▶

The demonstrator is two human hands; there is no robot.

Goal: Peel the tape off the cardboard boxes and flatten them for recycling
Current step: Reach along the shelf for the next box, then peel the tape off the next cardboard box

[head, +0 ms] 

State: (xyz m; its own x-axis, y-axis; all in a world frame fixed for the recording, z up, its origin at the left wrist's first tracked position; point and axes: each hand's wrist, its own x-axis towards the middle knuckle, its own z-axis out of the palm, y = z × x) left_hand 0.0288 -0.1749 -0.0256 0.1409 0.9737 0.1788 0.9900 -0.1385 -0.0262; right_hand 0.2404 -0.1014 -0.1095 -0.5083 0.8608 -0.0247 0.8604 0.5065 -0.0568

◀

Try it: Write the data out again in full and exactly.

Task result:
The demonstrator is two human hands; there is no robot.

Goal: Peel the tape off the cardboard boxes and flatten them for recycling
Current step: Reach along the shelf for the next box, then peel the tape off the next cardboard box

[head, +0 ms] 

State: (xyz m; its own x-axis, y-axis; all in a world frame fixed for the recording, z up, its origin at the left wrist's first tracked position; point and axes: each hand's wrist, its own x-axis towards the middle knuckle, its own z-axis out of the palm, y = z × x) left_hand 0.0288 -0.1749 -0.0256 0.1409 0.9737 0.1788 0.9900 -0.1385 -0.0262; right_hand 0.2404 -0.1014 -0.1095 -0.5083 0.8608 -0.0247 0.8604 0.5065 -0.0568

Nothing more is needed to finish the exercise.